In overnight electronic trading ahead of the report, May corn declined 4 1/4 cents to US$5.68 1/4 per bushel and December dropped 5 cents to US$5.80 1/2. Electronic trading volume in May was over 10,000 contracts.
Corn was lower overnight on overseas weakness and should start out on the defensive, an analyst said. The market was supported by firm wheat prices in Tuesday's session and could garner some strength if wheat trades higher, the analyst said.
Price direction will depend on what speculative participants do, a trader said. Market fundamentals haven't changed but people remain interested in owning commodities as a hedge against inflation and if crude oil prices rally, corn should benefit, the trader said.
Trading in corn will be choppy, a commission house analyst said. The move to new contract highs after Monday's price weakness is supportive technically, but trading could be two-sided and depends on the "outside" commodity markets as well as the direction of the equity markets, the commission house analyst said.
On daily technical charts, July corn ended higher Tuesday and hit a fresh contract and all-time high. Corn bulls still have the near-term technical advantage and their next upside price objective remains pushing and closing prices above major psychological resistance at US$6.00 per bushel, a technical analyst said. The next downside price objective for the bears is to push and close prices below solid support at last week's low of US$5.58 1/4.
First resistance for July corn is seen at US$5.91, Tuesday's contract high and then at US$5.95. First support is seen at US$5.73, Tuesday's low and then at US$5.66 3/4.
Deliveries posted against the Chicago Board of Trade March corn future were 561 contracts Wednesday. Large issuers included the customer account of JP Morgan which issued 243 contracts and the customer account of RJ O'Brien, which issued 198 contracts. Stoppers included the customer account of JP Morgan which stopped 396 contracts and the customer account of the Astro division of UBS which stopped 165 contracts. The last trade assigned was Mar 4.
In other corn news, India has no immediate plans to ban corn exports, the country's Junior Commerce and Industry Minister said, despite concerns voiced by the poultry industry over high domestic corn prices. India's corn exports are expected to increase 500,000 metric tonnes in the current marketing year that began in October to 1 million tonnes due to increased production and good overseas prices, Indian traders said.

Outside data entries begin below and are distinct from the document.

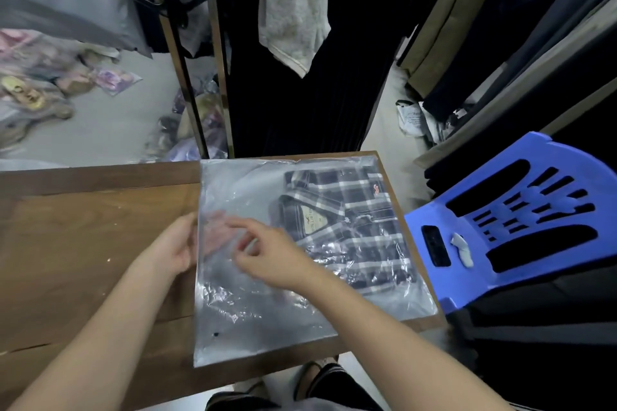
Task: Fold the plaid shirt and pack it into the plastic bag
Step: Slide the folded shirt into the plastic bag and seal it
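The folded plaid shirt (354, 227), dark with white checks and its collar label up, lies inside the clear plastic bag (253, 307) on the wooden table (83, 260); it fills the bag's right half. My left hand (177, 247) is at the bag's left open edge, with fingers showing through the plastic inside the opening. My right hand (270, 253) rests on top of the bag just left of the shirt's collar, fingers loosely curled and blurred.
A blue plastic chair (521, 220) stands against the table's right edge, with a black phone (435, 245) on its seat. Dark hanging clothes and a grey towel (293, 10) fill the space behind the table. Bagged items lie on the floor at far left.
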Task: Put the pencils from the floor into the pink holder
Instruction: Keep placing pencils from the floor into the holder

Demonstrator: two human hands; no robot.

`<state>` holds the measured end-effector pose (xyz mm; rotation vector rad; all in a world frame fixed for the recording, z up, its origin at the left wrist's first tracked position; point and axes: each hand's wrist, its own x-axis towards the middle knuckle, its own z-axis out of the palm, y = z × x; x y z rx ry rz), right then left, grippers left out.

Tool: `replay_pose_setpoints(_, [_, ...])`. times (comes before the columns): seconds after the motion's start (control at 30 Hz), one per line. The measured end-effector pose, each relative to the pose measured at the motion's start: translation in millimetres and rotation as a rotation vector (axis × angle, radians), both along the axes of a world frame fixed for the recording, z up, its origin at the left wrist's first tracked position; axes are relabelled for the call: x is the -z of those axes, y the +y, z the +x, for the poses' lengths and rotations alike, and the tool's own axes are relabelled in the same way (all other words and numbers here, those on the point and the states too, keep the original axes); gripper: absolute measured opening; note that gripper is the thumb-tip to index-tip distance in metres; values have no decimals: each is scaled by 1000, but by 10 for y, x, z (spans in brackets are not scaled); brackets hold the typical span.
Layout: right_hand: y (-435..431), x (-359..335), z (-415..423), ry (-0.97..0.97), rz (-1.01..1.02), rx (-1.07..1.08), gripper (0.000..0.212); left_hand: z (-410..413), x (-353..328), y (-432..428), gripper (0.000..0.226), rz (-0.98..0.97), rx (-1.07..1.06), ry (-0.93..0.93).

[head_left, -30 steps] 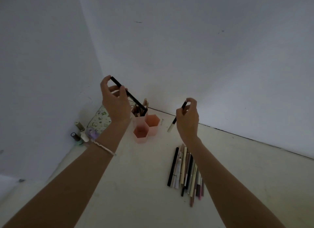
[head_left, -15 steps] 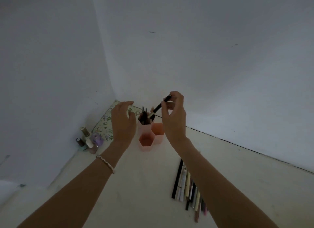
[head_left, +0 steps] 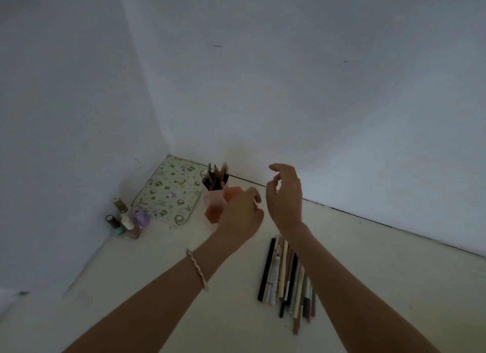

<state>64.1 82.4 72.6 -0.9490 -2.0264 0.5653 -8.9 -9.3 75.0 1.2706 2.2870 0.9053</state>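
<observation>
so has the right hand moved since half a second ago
Yes: the right hand has drawn back rightward from over the pink hexagonal plastic holder, now empty.

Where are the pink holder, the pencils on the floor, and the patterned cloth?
pink holder (head_left: 213,205): head view, left front wall.
pencils on the floor (head_left: 285,276): head view, middle of the pile.
patterned cloth (head_left: 168,192): head view, its centre.

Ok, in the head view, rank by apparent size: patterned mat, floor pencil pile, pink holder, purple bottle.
Largest: patterned mat and pencil pile, about alike, the pile nearer the camera, so unranked.
Then pink holder, partly hidden by the left hand.
Smallest: purple bottle.
</observation>
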Motion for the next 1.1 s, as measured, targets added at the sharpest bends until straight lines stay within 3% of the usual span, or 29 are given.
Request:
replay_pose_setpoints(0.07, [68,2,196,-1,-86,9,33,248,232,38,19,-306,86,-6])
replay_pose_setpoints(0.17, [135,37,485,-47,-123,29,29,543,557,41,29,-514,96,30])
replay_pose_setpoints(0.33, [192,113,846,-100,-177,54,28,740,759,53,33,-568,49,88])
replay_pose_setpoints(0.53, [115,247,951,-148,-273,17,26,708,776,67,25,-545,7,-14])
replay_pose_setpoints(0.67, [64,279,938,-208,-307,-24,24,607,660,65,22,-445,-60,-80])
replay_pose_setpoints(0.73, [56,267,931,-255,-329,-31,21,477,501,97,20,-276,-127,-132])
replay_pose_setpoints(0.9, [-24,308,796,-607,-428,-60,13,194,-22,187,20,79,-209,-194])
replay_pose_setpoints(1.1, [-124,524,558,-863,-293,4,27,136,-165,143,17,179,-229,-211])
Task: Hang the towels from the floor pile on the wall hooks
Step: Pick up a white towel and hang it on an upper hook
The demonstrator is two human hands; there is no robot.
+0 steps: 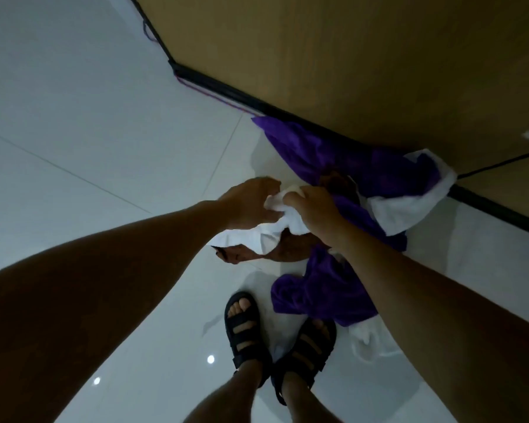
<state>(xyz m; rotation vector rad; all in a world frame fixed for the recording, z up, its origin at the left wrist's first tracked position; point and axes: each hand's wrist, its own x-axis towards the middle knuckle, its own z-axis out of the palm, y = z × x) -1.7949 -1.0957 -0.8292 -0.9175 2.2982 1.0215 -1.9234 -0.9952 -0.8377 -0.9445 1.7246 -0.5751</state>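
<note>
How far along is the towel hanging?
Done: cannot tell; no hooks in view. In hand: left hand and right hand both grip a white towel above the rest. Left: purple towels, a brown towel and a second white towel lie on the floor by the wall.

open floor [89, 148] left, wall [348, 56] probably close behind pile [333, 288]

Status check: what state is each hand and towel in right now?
Held white towel: bunched between both hands.
Left hand: grips that towel.
Right hand: grips the same towel.
Purple towels: crumpled on the floor by the wall.
Brown towel: crumpled on the floor, partly covered.
Other white towel: lying by the baseboard.
</note>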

Cash corn prices in China were near unchanged in the week ended Wednesday on stable supplies. China sold over 39,000 metric tonnes of corn from state reserves Tuesday and has now sold 878,770 tonnes from state reserves since December, 15.1% of the 5.83 million tonnes it plans to sell.
Corn futures on China's Dalian Commodity Exchange settled lower with the September contract down RMB/13 at 1,821 RMB/tonne.